§ **WHAT THE EXERCISE ASKS**
Without the pictures, give the listing below again exactly.

══════════════════════════════

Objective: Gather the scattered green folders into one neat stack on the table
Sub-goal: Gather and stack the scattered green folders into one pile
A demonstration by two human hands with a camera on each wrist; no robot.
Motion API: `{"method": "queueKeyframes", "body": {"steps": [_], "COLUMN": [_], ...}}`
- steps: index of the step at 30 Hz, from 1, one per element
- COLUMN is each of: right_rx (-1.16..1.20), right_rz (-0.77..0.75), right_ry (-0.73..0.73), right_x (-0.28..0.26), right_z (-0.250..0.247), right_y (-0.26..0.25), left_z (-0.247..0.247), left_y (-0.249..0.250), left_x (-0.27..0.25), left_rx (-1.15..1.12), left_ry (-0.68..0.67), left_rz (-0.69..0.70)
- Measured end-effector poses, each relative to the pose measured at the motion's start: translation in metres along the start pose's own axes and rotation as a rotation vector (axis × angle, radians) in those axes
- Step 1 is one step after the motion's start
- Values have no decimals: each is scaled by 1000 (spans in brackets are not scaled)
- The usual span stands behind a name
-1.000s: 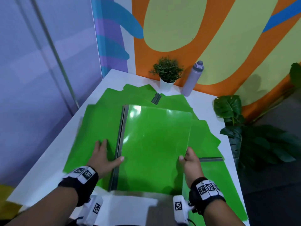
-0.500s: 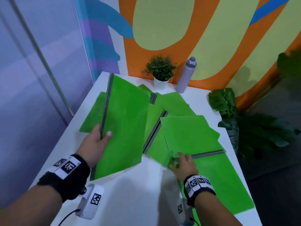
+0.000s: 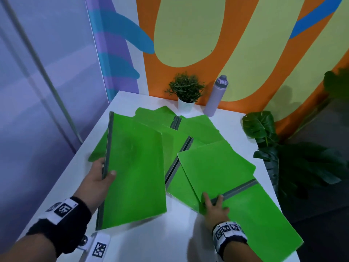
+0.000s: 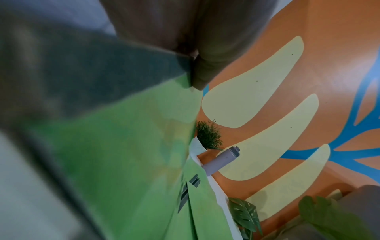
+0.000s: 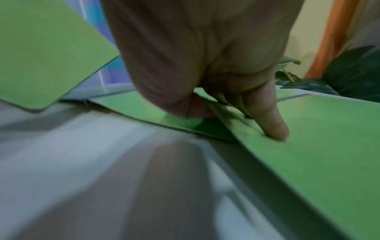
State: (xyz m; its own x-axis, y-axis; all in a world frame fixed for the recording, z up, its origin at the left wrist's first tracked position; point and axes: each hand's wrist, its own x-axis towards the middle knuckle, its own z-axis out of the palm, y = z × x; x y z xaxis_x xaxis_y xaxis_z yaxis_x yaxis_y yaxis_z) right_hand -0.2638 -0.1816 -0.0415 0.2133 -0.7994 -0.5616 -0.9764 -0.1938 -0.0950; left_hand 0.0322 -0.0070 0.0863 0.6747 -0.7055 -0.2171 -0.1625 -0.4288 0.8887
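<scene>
Both forearms are bare, each wrist wearing a black band (image 3: pixel 62 222) with white square-coded marker tags (image 3: pixel 227 229).

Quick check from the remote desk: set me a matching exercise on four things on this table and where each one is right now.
Things:
1. green folder with grey spine
2. lilac water bottle
3. small potted plant in white pot
4. open green folder

Places:
A. under the right hand
B. held by the left hand
C. far edge, right of the pot
D. far edge, left of the bottle

Pairs: 1-B, 2-C, 3-D, 4-A
</scene>
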Motion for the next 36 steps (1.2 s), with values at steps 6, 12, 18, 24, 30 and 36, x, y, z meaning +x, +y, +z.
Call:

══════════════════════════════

§ **EXERCISE OUTPUT**
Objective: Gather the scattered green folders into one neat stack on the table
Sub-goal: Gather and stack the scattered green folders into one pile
A demonstration by two human hands with a camera on each wrist; no robot.
Motion API: `{"method": "queueKeyframes", "body": {"steps": [_], "COLUMN": [_], ...}}`
- steps: index of the step at 30 Hz, from 1, one per element
- COLUMN is each of: right_rx (-1.16..1.20), right_rz (-0.77..0.75), right_ry (-0.73..0.73), right_x (-0.28..0.26), right_z (-0.250..0.247), right_y (-0.26..0.25), left_z (-0.247..0.247), left_y (-0.249..0.250), left_x (-0.27..0.25), left_rx (-1.15..1.12), left_ry (-0.68..0.67), left_rz (-0.69..0.70)
- Measured end-effector poses, each relative to the pose measured at the motion's start: translation in metres along the start pose's own axes and rotation as a rotation vector (axis × angle, radians) in those axes
- Step 1 is one step after the motion's start
- Values have no decimals: each is scaled by 1000 (spans in brackets are not scaled)
- The usual span stands behind a name
-1.000s: 
-0.500s: 
+0.000s: 
+0.000s: 
+0.000s: 
State: (xyz m; its own x-axis, y-axis; all in a world frame fixed for the recording, z up, its origin at the left wrist's first tracked position; point and axes: each hand's wrist, its own x-axis towards the middle knuckle, its own z-axis out of the palm, y = z × x; x y z xaxis_x xaxis_y xaxis_z yaxis_x yaxis_y yaxis_z) right_hand -0.2638 -0.1816 -0.0415 0.2133 -0.7994 -0.5616 -0.9764 -0.1938 -0.0950; left_hand 0.0322 -0.0070 0.0863 0.6747 -0.7055 -0.2171 -0.1625 -0.4288 0.8887
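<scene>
Both forearms are bare, each wrist wearing a black band (image 3: pixel 62 222) with white square-coded marker tags (image 3: pixel 227 229).

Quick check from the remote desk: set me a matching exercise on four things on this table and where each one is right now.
Things:
1. green folder with grey spine
2. lilac water bottle
3. small potted plant in white pot
4. open green folder

Places:
A. under the right hand
B. held by the left hand
C. far edge, right of the pot
D. far edge, left of the bottle

Pairs: 1-B, 2-C, 3-D, 4-A
</scene>
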Motion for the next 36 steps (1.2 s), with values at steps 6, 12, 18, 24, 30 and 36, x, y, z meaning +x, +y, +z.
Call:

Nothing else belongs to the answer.